Als ein Veranstalter von JesusHouse in Herborn möchte ich nicht einfach mit Manipulatoren und Menschen verachtenden Extremisten gleichgesetzt werden. Der Aufruf Christ zu werden, sein Leben mit Jesus zu beginnen kann mit ja oder nein beantwortet werden. Vielleicht schauen sie sich einen Abend lang diese Veranstaltung an und geben ihr eine Chance. Falls sie die Manipulation der Bildübertragung und der Veranstalter fürchten: die gesprochene Verkündigung kann auch per dsl als Radioübertragung über jesushouse.de angehört und jederzeit selbstbestimmt abgeschaltet werden.
Mit freundlichem Gruß,
Michael Reschke

Mafri hat gesagt…

Vielen Dank für die - unerwartete - Rückmeldung.
Ich habe in meinem Artikel geschrieben, dass ich womöglich voreingenommen bin, wenn es um derartige Veranstaltungen geht. Und ich habe ebenfalls geschrieben, dass ich JesusHouse in keinster Weise mit manipulatorischen Organisationen á la
"The Call" in Verbindung bringe - denn ich weiß nicht genug über Ihre Organisation.

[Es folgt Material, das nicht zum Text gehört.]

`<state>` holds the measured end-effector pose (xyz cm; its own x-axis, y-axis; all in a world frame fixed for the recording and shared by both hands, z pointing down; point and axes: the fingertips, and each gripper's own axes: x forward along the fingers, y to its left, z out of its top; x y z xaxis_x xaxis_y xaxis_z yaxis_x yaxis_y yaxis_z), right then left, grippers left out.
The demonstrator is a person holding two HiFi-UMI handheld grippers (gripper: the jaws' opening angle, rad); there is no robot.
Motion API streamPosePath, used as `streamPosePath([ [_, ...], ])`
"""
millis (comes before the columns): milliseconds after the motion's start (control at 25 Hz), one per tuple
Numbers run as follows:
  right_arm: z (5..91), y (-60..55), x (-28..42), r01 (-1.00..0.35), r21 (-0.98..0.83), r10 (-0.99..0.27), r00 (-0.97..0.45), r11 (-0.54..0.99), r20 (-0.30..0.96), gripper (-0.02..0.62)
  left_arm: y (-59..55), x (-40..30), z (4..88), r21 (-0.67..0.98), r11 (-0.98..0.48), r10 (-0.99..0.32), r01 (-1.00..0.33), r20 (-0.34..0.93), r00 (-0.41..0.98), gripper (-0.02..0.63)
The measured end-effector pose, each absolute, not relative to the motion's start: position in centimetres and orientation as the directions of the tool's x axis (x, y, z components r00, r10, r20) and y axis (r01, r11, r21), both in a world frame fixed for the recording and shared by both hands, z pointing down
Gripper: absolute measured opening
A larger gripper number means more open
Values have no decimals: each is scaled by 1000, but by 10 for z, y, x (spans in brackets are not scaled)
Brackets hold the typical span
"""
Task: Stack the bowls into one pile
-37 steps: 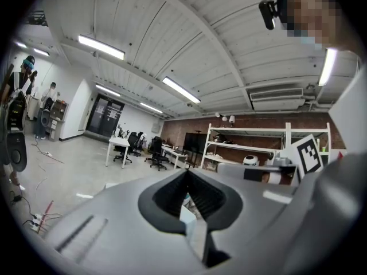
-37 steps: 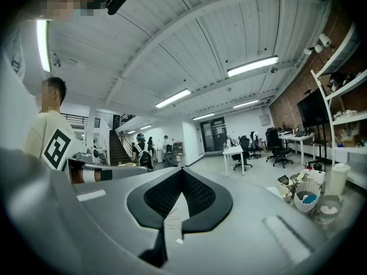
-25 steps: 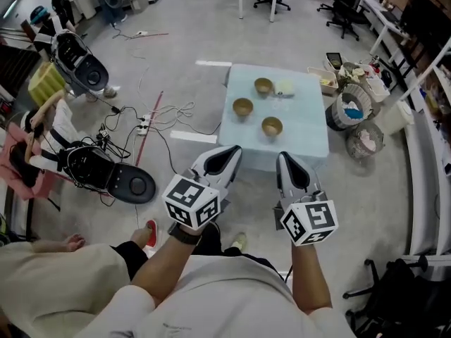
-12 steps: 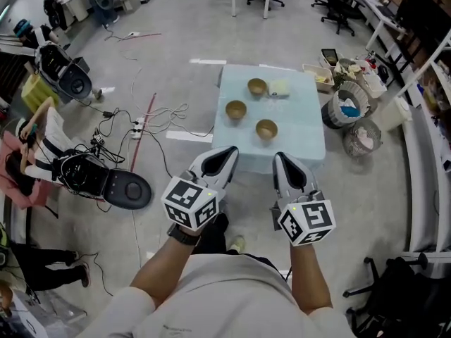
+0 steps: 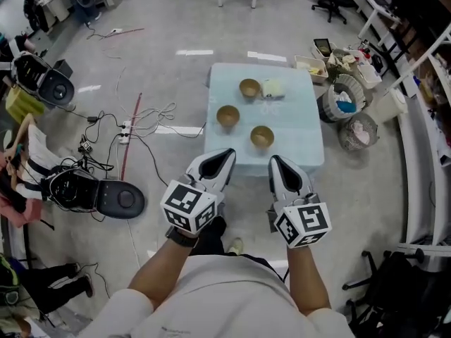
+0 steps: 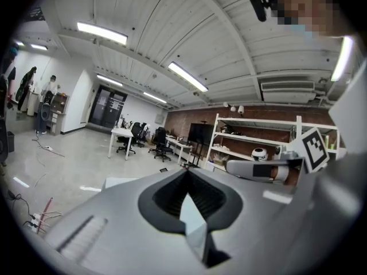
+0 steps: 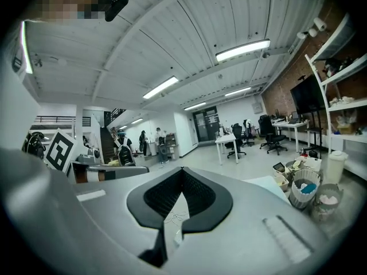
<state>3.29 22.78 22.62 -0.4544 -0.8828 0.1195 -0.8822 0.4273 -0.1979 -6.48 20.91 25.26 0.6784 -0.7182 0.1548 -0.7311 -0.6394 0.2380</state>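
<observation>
Three brown bowls stand apart on a low pale blue table [image 5: 296, 129] in the head view: one at the back [image 5: 249, 87], one at the left [image 5: 227, 115], one nearest me [image 5: 262, 136]. My left gripper [image 5: 227, 154] and right gripper [image 5: 274, 161] are held side by side close to my body, short of the table's near edge, both shut and empty. In the left gripper view the left gripper [image 6: 186, 171] points out over the room, jaw tips together. The right gripper [image 7: 182, 170] looks the same in the right gripper view. Neither gripper view shows a bowl.
A pale folded object [image 5: 273, 88] lies beside the back bowl. Bins and baskets [image 5: 350, 111] stand right of the table. Cables and a power strip [image 5: 127, 127] lie on the floor at the left, near a black chair base [image 5: 116, 198]. Desks and office chairs stand far behind.
The table and bowls have slid left and slightly up in the head view as I moved. Both grippers keep the same shut pose in front of me.
</observation>
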Motion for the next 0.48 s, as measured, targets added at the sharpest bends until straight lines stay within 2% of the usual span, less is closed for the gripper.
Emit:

Was löst mein Unbehagen aus?
Offensive religiöse Veranstaltungen, jedweder Glaubensgemeinschaft. Meiner Meinung nach ist die religiöse Ausrichtung eine derart individuelle Frage, dass man sie nicht auf trendigen Massenveranstaltungen besprechen sollte. Das steht aber natürlich jedem frei. Was mich stört, ist dieses "Mehr", der "Sinn des Lebens", denn JesusHouse laut Trailer geben will - derartige Versprechungen halte ich für schlichtweg nicht erfüllbar. "Eine einzigartige Gemeinschaft" soll da entstehen, man bekommt Antworten von "Menschen die Jesus kennen". Das ist mir zu viel Pathos: Niemand hat die Wahrheit gepachtet. Und letzten Endes muss jeder den Sinn selbst finden.

Ich kann mir aber auch vorstellen, dass ich durch die vielen evangelikalen, fundamentalistischen Gehinrwäscher einfach ein sehr schlechtes Bild habe, dass auf JesusHouse nicht zutrifft.